For decades, the leadership has not only ignored the best available advice but has also glossed over information on new forms of energy. “Policy drives implementation of renewable energy across the world. Eskom (South Africa’s major power provider) relied primarily on coal for electricity production until the South African government published the white paper on renewable energy in 2003,” Professor Sampson Mamphweli, Director: Centre for Renewable and Sustainable Energy Studies, at Stellenbosch University, South Africa said in a presentation he gave at the Power Week Conference in Johannesburg, South Africa in September, 2019.
Mamphweli noted that sub-Saharan Africa had the highest renewable energy share among all regions of the globe due to the large consumption of solid biomass in the residential sector, with the region’s use of modern renewables signiﬁcantly below the global average. “The continent’s electricity supply was mainly fossil fuels-based, until recently. [But] following high-level declarations at the Sustainable Development Goals and the Paris Climate Conference in late 2015, there is a growing interest in renewable energy in the African continent,” he said. According to an article in the Economist in July 2019, wealthy countries should stop operating coal plants by 2030 if they are to limit global warming.
Needless to say, a splurge on coal will make it harder for African countries to uphold their end of the bargain. Of the 108 countries that have thus far indicated that they will step up their climate commitments in 2020, as required by the Paris agreement, some 47 are in Africa, Professor Carlos Lopes from the Nelson Mandela School of Public Governance at the University of Cape Town noted in an article, titled ‘Africa must choose renewables over coal’ published by Project Syndicate in February this year.
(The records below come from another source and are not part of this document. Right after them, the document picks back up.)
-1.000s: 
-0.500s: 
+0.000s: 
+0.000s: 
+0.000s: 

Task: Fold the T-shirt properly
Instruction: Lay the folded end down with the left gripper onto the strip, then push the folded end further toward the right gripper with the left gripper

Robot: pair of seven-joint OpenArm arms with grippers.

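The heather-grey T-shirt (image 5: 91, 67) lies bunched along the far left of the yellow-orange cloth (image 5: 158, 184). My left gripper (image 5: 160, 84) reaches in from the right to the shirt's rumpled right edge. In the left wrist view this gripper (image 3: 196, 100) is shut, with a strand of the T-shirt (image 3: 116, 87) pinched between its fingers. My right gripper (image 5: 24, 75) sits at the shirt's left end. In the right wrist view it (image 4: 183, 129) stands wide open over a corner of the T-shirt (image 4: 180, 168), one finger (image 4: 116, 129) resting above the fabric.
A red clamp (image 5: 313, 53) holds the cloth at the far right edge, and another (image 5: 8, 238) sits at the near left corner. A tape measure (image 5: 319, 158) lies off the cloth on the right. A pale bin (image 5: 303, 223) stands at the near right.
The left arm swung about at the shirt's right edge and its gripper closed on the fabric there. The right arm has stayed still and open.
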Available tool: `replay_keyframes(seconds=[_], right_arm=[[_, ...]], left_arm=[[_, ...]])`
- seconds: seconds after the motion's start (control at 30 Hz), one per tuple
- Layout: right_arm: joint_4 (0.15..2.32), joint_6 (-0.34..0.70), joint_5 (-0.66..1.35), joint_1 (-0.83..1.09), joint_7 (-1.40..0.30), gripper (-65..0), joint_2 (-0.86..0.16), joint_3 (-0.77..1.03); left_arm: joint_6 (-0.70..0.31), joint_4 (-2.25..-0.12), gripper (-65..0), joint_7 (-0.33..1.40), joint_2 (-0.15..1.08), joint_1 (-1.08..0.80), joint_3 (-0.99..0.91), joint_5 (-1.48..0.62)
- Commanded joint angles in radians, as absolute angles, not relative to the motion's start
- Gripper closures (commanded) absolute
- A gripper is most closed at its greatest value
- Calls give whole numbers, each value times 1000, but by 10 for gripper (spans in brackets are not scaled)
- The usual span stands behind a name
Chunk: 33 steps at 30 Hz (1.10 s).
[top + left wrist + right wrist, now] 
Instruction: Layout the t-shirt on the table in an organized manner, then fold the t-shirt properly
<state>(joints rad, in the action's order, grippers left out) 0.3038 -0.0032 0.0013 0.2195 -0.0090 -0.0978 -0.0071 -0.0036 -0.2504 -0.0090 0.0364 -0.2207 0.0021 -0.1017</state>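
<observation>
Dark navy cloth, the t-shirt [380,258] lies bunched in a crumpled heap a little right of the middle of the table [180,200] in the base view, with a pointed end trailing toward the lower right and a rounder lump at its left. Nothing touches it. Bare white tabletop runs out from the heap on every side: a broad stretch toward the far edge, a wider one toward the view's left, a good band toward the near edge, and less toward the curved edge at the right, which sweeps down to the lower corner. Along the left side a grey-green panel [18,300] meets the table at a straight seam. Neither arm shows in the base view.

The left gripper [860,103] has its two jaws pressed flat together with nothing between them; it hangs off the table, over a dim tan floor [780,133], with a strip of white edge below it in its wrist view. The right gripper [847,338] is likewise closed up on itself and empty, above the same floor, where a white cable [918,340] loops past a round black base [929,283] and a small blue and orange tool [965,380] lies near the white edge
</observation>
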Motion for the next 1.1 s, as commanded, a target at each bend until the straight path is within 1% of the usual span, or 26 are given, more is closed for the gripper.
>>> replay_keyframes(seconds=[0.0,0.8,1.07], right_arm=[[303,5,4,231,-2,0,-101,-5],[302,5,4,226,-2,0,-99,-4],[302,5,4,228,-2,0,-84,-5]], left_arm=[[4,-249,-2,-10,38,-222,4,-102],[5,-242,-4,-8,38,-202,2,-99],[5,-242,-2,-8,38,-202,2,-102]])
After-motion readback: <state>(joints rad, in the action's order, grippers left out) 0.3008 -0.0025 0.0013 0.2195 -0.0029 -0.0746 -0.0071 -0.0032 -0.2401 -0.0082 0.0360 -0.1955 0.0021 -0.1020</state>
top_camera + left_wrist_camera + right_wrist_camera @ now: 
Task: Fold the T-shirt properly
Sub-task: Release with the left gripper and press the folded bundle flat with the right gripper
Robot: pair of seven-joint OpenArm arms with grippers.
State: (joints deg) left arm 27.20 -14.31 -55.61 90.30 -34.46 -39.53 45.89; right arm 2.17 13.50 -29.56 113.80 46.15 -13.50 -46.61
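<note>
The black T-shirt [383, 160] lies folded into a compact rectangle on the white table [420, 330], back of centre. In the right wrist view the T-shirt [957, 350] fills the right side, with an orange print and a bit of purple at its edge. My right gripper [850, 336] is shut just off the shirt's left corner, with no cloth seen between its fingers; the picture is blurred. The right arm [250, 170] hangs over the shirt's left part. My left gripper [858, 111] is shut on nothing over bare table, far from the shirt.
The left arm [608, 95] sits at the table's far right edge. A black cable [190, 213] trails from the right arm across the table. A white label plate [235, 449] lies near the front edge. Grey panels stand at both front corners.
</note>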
“This is particularly critical for Africa, which is disproportionately vulnerable to the effects of global warming: more frequent and severe tropical storms, droughts, and floods, all of which have devastated African communities and economies in recent years,” Lopes wrote. In Africa, South Africa remains the leader in its use of coal, despite controversial deals, corruption and opposition from environmentalists. “Despite the economic and social case for renewables, new coal-ﬁred plants are still being planned across Africa. With projects expected to come online in Zimbabwe, Senegal, Nigeria, and Mozambique, the continent’s coal-ﬁred power capacity could increase from three gigawatts today to as much as 17 GW by 2040,” Lopes said.
“Shifting away from coal is good, not only for the climate, but also for Africa’s economy and people. In many regions, renewable energy is now cheaper than coal, even without subsidies.” Furthermore, he added, shifting to renewables could improve energy access quickly and affordably, while avoiding air pollution.